# ABOUT THIS EXERCISE
Replicate the data exactly, every line included.
Segment Open
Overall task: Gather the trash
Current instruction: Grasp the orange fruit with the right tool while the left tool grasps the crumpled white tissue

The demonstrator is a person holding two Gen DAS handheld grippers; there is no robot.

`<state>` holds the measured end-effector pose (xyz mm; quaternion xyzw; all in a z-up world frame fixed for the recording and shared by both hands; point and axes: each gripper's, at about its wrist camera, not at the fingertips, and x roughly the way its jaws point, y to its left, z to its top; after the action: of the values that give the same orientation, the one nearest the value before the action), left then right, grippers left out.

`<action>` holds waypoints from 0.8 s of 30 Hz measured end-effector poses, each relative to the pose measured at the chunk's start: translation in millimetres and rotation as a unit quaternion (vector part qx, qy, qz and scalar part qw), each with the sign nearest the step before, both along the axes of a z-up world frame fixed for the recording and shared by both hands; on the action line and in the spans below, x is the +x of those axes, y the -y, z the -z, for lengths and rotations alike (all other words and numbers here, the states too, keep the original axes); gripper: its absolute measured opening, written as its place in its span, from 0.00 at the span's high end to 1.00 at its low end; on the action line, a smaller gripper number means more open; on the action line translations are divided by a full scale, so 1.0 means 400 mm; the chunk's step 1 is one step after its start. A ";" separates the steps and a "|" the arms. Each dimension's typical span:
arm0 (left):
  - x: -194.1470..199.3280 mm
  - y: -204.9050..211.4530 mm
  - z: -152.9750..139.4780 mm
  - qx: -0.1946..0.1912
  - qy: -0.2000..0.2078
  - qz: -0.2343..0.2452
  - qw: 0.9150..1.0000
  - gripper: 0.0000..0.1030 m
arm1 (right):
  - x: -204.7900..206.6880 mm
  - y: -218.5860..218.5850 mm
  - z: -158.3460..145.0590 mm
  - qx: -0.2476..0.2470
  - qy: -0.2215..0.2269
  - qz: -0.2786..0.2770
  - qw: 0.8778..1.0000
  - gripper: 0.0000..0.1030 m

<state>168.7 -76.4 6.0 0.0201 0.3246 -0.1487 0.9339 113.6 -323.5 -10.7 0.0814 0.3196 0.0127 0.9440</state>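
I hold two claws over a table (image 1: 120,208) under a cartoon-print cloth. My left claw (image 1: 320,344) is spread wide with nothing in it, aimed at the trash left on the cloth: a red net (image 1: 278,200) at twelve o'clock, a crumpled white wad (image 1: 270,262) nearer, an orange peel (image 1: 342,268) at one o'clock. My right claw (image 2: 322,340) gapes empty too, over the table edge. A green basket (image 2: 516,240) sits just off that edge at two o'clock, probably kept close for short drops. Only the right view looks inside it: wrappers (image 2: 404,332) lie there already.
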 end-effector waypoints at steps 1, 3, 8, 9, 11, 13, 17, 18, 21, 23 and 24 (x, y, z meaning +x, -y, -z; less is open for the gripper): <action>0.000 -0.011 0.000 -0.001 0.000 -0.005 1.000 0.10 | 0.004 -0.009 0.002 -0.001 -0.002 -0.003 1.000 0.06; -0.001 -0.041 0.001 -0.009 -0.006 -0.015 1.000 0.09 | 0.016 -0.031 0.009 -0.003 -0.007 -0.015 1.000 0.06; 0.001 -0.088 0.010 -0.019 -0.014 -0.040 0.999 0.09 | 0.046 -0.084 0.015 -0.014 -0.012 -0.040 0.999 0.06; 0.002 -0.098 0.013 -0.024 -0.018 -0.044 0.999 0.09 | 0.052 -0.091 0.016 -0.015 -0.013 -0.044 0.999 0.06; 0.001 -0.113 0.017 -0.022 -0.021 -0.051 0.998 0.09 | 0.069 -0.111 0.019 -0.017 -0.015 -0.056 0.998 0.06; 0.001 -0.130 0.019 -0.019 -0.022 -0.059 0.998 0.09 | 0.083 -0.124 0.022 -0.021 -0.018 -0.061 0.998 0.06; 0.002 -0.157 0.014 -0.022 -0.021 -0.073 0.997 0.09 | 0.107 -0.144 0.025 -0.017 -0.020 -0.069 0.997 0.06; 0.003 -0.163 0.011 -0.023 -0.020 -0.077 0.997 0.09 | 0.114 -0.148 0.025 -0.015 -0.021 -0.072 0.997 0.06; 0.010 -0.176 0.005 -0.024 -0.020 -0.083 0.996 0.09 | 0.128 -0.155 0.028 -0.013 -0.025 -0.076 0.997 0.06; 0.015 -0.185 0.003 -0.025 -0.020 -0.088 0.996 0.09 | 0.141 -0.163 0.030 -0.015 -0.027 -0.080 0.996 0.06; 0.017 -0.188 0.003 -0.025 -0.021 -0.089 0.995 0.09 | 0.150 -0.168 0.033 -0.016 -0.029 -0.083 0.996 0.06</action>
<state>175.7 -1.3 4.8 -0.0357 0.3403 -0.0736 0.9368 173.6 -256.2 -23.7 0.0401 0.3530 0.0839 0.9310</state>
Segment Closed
# RESPONSE
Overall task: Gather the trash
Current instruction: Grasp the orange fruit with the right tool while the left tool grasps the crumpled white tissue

The demonstrator is a person holding two Gen DAS handheld grippers; there is no robot.

`<state>` holds the measured end-effector pose (xyz mm; quaternion xyzw; all in a z-up world frame fixed for the recording and shared by both hands; point and axes: each gripper's, at about its wrist camera, not at the fingertips, and x roughly the way its jaws point, y to its left, z to its top; after the action: of the values that give the same orientation, the one nearest the value before the action), left then right, grippers left out.

`<action>` holds waypoints from 0.8 s of 30 Hz measured end-effector poses, each relative to the pose measured at the chunk's start: translation in millimetres and rotation as a unit quaternion (vector part qx, qy, qz and scalar part qw), each with the sign nearest the step before, both along the axes of a z-up world frame fixed for the recording and shared by both hands; on the action line and in the spans below, x is the +x of those axes, y the -y, z the -z, for lengths and rotations alike (all other words and numbers here, the states too, keep the original axes); gripper: its absolute measured opening, written as its place in its span, from 0.00 at the span's high end to 1.00 at its low end; on the action line, a smaller gripper number means more open; on the action line translations are divided by a full scale, so 1.0 means 400 mm; the chunk's step 1 is one step after its start. A ";" separates the steps and a "|" the arms. Each dimension's typical span:
arm0 (left):
  - x: -194.1470..199.3280 mm
  - y: -204.9050..211.4530 mm
  - z: -152.9750..139.4780 mm
  - qx: -0.1946..0.1912
  - qy: -0.2000..0.2078
  - qz: -0.2343..0.2452
  - qw: 0.9150..1.0000
  - gripper: 0.0000..0.1030 m
arm1 (right):
  - x: -204.7900..206.6880 mm
  - y: -218.5860..218.5850 mm
  - z: -158.3460..145.0590 mm
  - qx: -0.2476..0.2470
  - qy: -0.2215..0.2269
  - qz: -0.2786..0.2770
  - qw: 0.8778..1.0000
  - gripper: 0.0000..0.1030 m

<state>168.7 -76.4 6.0 0.0201 0.3246 -0.1487 0.9339 113.6 -323.5 -10.7 0.0814 0.3196 0.0127 0.9440</state>
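I hold two claws over a table (image 1: 120,208) under a cartoon-print cloth. My left claw (image 1: 320,344) is spread wide with nothing in it, aimed at the trash left on the cloth: a red net (image 1: 278,200) at twelve o'clock, a crumpled white wad (image 1: 270,262) nearer, an orange peel (image 1: 342,268) at one o'clock. My right claw (image 2: 322,340) gapes empty too, over the table edge. A green basket (image 2: 516,240) sits just off that edge at two o'clock, probably kept close for short drops. Only the right view looks inside it: wrappers (image 2: 404,332) lie there already.
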 end-effector waypoints at steps 1, 3, 8, 9, 11, 13, 17, 18, 21, 23 and 24 (x, y, z meaning +x, -y, -z; less is open for the gripper): <action>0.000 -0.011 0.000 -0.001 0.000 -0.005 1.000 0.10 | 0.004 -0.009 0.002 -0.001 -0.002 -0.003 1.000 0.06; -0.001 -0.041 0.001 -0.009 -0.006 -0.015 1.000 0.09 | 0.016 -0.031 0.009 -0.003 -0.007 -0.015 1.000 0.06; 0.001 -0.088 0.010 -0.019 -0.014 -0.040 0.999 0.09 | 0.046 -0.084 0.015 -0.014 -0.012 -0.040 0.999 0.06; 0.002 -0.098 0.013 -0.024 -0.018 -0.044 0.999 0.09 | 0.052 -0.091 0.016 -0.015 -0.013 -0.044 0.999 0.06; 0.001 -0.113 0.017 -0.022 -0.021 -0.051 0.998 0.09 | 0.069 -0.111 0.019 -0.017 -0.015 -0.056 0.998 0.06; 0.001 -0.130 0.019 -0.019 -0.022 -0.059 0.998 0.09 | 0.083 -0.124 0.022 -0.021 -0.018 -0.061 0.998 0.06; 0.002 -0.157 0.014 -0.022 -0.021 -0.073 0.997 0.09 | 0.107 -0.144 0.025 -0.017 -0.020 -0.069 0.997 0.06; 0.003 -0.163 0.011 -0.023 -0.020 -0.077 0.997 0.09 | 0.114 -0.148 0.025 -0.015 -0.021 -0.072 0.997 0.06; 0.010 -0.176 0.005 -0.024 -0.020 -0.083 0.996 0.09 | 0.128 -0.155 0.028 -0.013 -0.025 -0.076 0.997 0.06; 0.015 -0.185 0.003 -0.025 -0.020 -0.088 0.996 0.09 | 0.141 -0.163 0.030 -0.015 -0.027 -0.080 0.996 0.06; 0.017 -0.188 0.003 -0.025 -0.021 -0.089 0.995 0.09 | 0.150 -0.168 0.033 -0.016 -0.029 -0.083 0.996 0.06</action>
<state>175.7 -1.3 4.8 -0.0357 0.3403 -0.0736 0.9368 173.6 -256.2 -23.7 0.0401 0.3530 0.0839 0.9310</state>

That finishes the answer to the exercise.